Options

Options are CMake CACHE variables which parameterize a project, augmented for presentation to users and consistency checking. If an aspect of your project might need to be tuned by users, an option declaration is probably the most accessible way to expose it.

option

option(
  name    < | BOOL | PATH | FILEPATH | STRING | ENUM enum_values... >
  help_string
  [DEFAULT default_value]
  [MARK_AS_ADVANCED]
  [REQUIRES [IF condition [dependency required_value]...]...]
  [VALIDATE CODE validation_code]
  [ADD_COMPILE_DEFINITIONS]
)

Declare an option with the provided name.
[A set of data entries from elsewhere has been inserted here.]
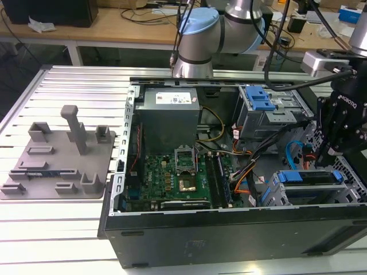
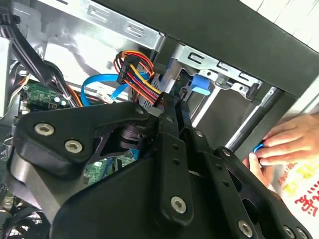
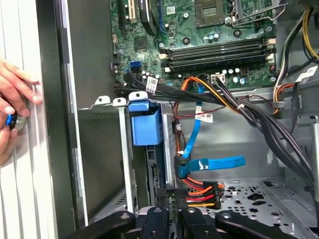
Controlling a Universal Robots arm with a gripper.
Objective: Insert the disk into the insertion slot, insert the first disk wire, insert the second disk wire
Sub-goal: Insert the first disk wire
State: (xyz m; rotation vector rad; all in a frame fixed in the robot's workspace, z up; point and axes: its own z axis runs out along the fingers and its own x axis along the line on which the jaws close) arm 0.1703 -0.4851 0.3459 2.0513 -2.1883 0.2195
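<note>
The disk [image 1: 312,189] lay flat inside the insertion slot [image 1: 351,192], so that step looked done. At the disk's end, the claw [image 3: 172,195] was clenched on the black plug of the many-coloured wire [image 3: 202,191], as both wrist views suggested. The plug was close against the disk's connector edge, but I could not tell whether it had seated. The blue flat wire [image 3: 214,163] curved just beside the disk, near that plug, and I could not tell whether it was joined to the disk.

The likeliest trouble was a skewed plug. If it met the disk's socket tilted, a push could bend the contacts or jam it half home. The stiff bundle might also drag the plug sideways in the grip. The blue flat wire lay close enough to the disk's end to be snagged or trapped. A person's hand [image 3: 17,94] rested on the outer wall of the computer case [image 1: 229,229], beyond the disk. A nudge there could carry the disk off line.
</note>
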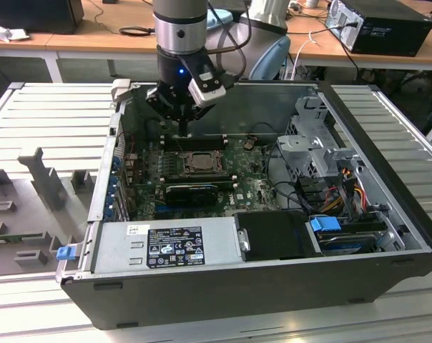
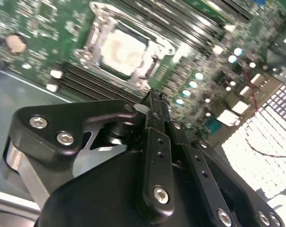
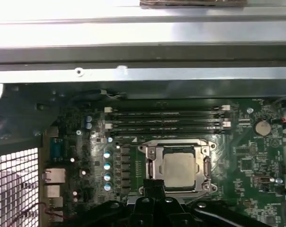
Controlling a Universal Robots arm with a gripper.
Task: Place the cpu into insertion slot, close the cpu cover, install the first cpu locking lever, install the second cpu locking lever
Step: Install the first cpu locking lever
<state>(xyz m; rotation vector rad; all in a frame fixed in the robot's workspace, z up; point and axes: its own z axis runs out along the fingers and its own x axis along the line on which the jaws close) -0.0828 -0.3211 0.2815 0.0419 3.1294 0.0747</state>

< | BOOL | PATH | FILEPATH | STRING | ENUM enum_values... >

The type of the CACHE variable. Options which are not explicitly typed are implicitly of type BOOL.

ENUM is an alias for STRING which additionally specifies allowed values by setting the STRINGS property.

Every value (default, required values, …) associated with options of PATH or FILEPATH type are converted to normalized, native paths. Additionally, if such a value is a relative path then it is assumed to be relative to CMAKE_SOURCE_DIR and will be converted to an absolute path.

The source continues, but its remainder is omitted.